(Collected data)

Segment Open

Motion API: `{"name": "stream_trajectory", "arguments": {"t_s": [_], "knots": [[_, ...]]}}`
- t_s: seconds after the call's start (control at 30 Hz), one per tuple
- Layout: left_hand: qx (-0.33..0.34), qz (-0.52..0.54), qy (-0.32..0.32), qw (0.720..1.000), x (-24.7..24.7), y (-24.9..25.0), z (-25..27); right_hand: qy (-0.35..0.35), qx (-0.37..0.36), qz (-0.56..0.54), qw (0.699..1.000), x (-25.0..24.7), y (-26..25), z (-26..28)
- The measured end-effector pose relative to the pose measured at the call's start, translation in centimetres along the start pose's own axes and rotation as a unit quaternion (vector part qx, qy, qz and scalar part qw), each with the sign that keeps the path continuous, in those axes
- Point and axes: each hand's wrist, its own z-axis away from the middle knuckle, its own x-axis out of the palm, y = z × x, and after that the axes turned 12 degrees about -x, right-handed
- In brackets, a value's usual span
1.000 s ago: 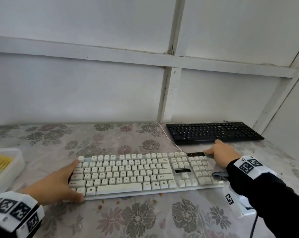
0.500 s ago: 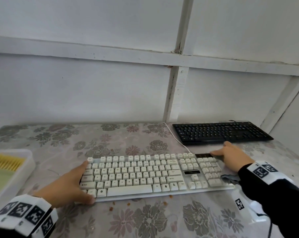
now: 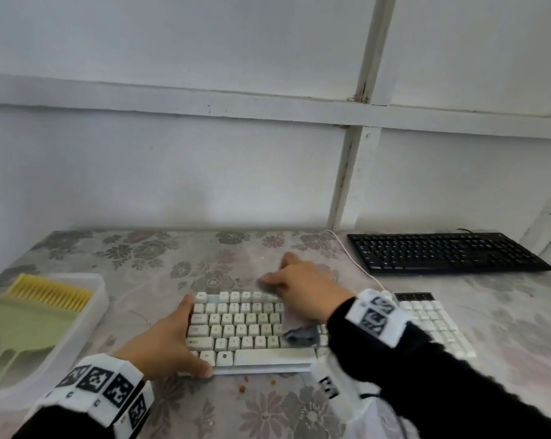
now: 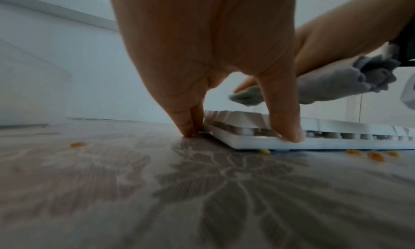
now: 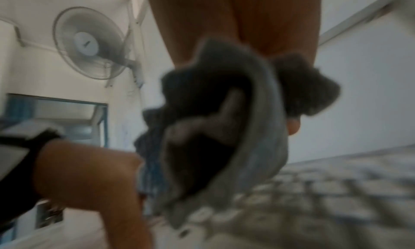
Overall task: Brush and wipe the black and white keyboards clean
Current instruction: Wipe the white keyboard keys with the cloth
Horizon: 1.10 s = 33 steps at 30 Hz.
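The white keyboard (image 3: 242, 327) lies in the middle of the flowered table. My left hand (image 3: 176, 340) holds its left end, thumb on the front edge and fingers down its side; the left wrist view shows that hand (image 4: 224, 57) against the keyboard's corner (image 4: 336, 139). My right hand (image 3: 302, 289) lies over the upper keys with a grey cloth (image 3: 301, 335) held under the palm, bunched out below the wrist. Across the two wrist views the cloth (image 4: 325, 86) hangs crumpled (image 5: 224, 119) beneath that hand. The black keyboard (image 3: 441, 251) sits at the back right, untouched.
A clear plastic tray (image 3: 100, 299) at the left holds a yellow-bristled brush (image 3: 51, 293) and a green dustpan (image 3: 24, 327). Orange crumbs (image 3: 242, 388) lie on the table by the keyboard's front edge. A white cable (image 3: 359, 264) runs to the back wall.
My right hand has swept the cloth from the white keyboard's right end leftward to its upper middle keys. The left hand keeps its hold on the left end.
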Motion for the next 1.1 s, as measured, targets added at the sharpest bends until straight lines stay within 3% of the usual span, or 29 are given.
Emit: {"name": "stream_trajectory", "arguments": {"t_s": [0.17,0.47,0.7,0.83,0.93,1.1], "knots": [[0.023,0.015,-0.002,1.0,-0.1,0.0,-0.3,-0.12,-0.075,0.112,0.984,5.5,-6.4,-4.2],[0.045,0.018,0.011,0.999,-0.2,0.1,0.0,-0.082,-0.081,0.155,0.981,6.1,-4.6,-3.5],[0.032,0.007,0.011,0.999,-0.2,0.1,0.3,-0.083,-0.03,0.133,0.987,3.3,-1.3,-0.9],[0.021,0.006,0.004,1.0,-0.2,0.0,0.0,-0.094,0.006,0.14,0.986,1.6,-3.9,-1.4],[0.023,0.014,-0.002,1.0,-0.2,-0.4,-0.3,-0.076,-0.03,0.107,0.991,2.6,-6.8,-2.9],[0.019,0.012,-0.009,1.0,-0.2,-0.5,-0.4,-0.146,-0.072,0.172,0.971,5.3,-7.7,-4.3]]}}
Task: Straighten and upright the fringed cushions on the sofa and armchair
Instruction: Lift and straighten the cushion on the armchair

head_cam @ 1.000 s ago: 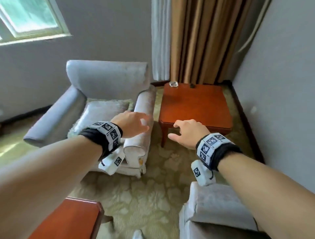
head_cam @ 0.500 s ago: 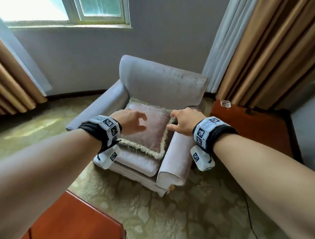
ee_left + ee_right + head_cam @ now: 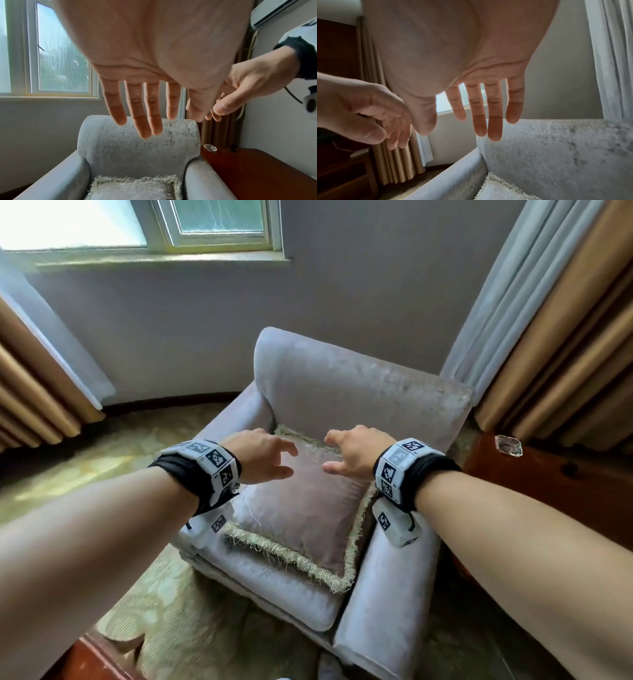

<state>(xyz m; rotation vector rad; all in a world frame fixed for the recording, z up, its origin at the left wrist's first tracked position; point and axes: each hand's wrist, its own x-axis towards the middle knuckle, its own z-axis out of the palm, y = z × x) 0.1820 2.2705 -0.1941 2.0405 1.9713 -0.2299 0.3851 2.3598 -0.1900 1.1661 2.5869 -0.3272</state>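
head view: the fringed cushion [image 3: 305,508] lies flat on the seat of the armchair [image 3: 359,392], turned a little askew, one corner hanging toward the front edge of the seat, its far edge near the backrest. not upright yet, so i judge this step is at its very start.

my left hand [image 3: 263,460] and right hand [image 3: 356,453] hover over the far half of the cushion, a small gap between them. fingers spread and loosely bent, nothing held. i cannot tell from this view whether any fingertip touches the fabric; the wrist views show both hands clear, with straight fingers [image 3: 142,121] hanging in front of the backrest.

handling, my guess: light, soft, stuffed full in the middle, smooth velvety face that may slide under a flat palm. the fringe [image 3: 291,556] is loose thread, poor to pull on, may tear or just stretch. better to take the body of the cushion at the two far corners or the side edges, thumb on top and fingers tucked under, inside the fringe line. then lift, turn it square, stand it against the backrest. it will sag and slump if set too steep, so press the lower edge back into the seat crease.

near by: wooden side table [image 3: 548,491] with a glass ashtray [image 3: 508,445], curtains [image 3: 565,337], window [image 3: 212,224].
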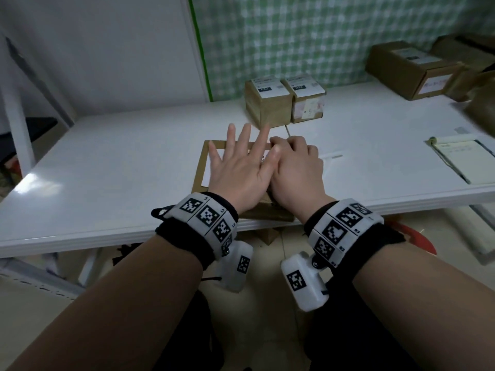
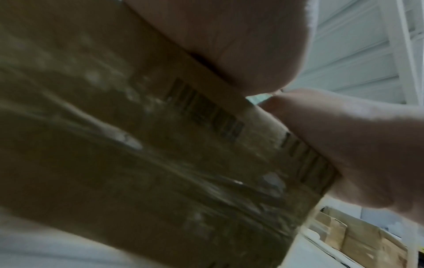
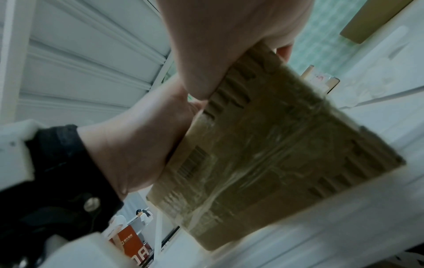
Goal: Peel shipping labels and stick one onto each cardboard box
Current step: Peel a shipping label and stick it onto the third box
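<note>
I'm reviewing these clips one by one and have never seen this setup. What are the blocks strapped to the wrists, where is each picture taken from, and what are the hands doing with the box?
No machine here: a person works bare-handed, and the white blocks with black square patterns are wrist-worn cameras. The big picture comes from a head camera looking down; the other two look along each hand from below the wrist.

On the white table lies a flat cardboard box at the near edge. A white shipping label sits on top. The left hand lies flat on it, fingers spread, apparently pressing it down. The right hand has curled fingers at the box's far right edge; whether it grips the box or pinches the label is unclear.

Farther back stand two small boxes already labelled, bigger boxes at the far right, and what looks like a pad of paper sheets.
</note>
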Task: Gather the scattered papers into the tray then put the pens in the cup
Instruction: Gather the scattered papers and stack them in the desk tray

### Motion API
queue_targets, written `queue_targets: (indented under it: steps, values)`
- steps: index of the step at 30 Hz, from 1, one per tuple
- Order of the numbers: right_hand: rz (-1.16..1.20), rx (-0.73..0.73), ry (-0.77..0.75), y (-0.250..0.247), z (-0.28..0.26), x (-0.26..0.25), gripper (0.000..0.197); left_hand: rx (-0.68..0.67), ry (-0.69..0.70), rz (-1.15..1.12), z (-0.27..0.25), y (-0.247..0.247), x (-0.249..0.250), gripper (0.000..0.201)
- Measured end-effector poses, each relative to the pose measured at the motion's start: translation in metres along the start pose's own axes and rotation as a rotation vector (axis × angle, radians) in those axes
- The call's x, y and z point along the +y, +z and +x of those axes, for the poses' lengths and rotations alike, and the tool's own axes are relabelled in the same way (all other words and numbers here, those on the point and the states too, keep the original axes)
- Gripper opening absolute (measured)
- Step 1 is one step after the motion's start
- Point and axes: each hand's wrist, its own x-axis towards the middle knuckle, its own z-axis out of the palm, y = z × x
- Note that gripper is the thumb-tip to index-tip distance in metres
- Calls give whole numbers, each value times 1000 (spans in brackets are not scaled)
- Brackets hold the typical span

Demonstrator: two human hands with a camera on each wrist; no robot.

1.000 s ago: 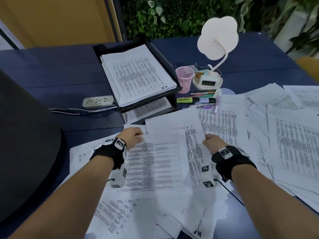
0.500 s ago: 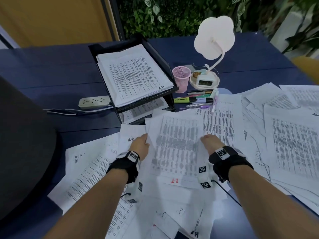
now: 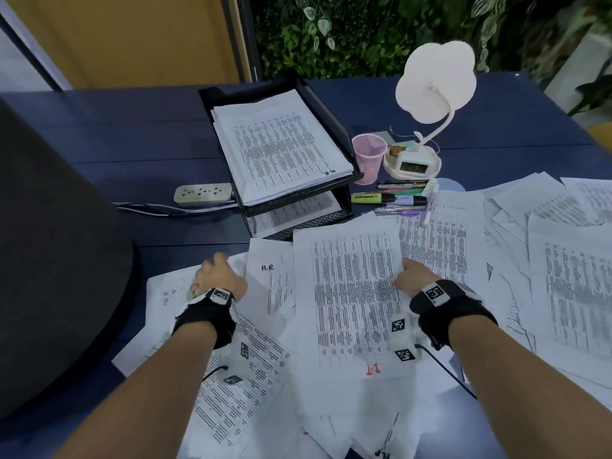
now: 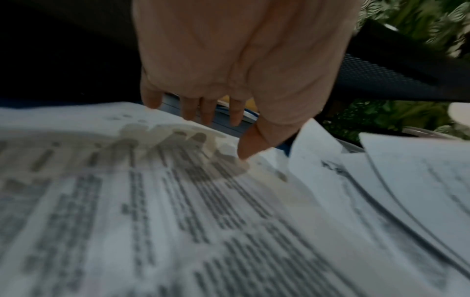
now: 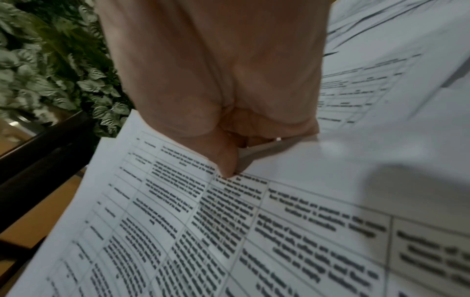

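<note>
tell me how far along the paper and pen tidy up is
Early on. Done: a stack of papers already lies in the black tray. In hand: the right hand pinches the edge of a printed sheet; the left hand reaches onto loose papers nearby, fingers straight. Left: many sheets cover the table, and the pens lie beside the pink cup, which looks empty.

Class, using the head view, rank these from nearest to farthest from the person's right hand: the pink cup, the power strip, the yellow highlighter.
From the right hand:
1. Yellow highlighter, just beyond it.
2. Pink cup, farther back.
3. Power strip, far left.
</note>
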Motion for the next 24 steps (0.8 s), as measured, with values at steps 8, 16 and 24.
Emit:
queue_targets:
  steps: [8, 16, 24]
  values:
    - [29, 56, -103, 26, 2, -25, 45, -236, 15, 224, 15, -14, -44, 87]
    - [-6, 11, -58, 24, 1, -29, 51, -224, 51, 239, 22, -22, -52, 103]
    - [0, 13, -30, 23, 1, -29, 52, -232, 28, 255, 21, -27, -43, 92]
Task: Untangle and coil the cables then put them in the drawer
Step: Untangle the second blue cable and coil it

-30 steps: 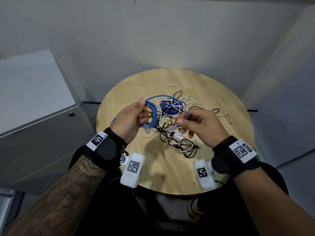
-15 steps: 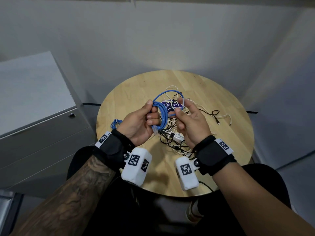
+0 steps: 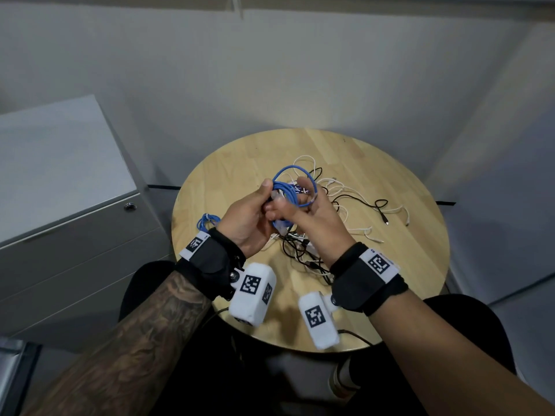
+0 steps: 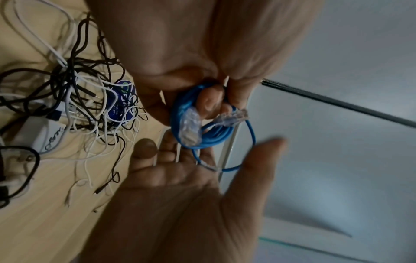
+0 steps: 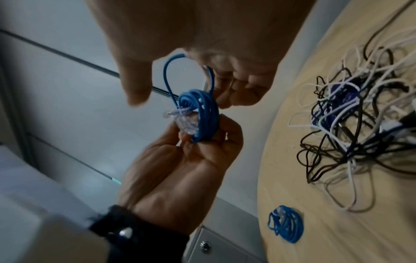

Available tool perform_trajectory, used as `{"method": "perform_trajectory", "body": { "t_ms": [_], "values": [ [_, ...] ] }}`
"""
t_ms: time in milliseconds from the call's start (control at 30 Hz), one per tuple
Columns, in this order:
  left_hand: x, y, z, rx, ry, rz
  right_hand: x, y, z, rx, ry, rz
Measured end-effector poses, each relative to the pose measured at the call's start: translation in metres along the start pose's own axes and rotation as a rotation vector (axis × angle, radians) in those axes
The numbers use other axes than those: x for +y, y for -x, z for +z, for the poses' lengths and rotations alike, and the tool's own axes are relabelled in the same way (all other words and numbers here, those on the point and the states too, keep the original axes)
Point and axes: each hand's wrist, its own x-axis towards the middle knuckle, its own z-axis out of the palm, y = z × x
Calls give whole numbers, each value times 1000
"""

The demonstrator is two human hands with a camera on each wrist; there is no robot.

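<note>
Two hands meet above the round table (image 3: 375, 295). The left hand (image 3: 246, 217) pinches the blue cable coil (image 3: 289, 195) between thumb and curled fingers; the right hand (image 3: 312, 217), fingers loosely spread, has a loose loop of it hooked over them. A second blue coil (image 3: 207, 222) lies at nine o'clock, the tangle of black and white cables (image 3: 339, 211) toward three, the drawer cabinet (image 3: 75, 235) farther toward nine.
</note>
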Motion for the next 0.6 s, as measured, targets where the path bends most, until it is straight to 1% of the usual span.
{"method": "perform_trajectory", "body": {
  "t_ms": [67,133,167,233,333,367,467,567,600],
  "values": [
    [-7,0,1,24,-107,31,2,-2,2,-23,39,-11],
    [-9,1,3,14,-108,26,1,-5,1,5,22,-44],
    [-8,2,4,1,-92,29,-1,-6,1,39,9,-66],
    [-7,2,7,-6,-96,46,-6,-8,-1,136,57,-140],
    [-7,3,11,14,-172,120,-10,-11,-6,253,200,-287],
    [-8,3,11,21,-188,120,-12,-13,-10,265,254,-327],
    [-8,4,8,-29,-234,111,-18,-16,-17,233,338,-362],
    [-12,3,1,-92,-387,166,-20,-17,-20,182,416,-365],
    [-12,3,-1,-83,-409,178,-22,-16,-20,147,403,-358]
  ]
}}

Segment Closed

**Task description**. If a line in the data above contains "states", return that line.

**Written answer**.
- The call's x, y and z point along the +y, +z and +x of those axes, for the poses' lengths and rotations alike, and the tool's own axes are relabelled in the same way (all other words and numbers here, those on the point and the states too, keep the original axes)
The numbers use other axes than those: x for +y, y for -x, z for +z, for the poses' lengths and rotations alike, and the tool's own axes are relabelled in the same way (all other words and numbers here, those on the point and the states too, keep the original axes)

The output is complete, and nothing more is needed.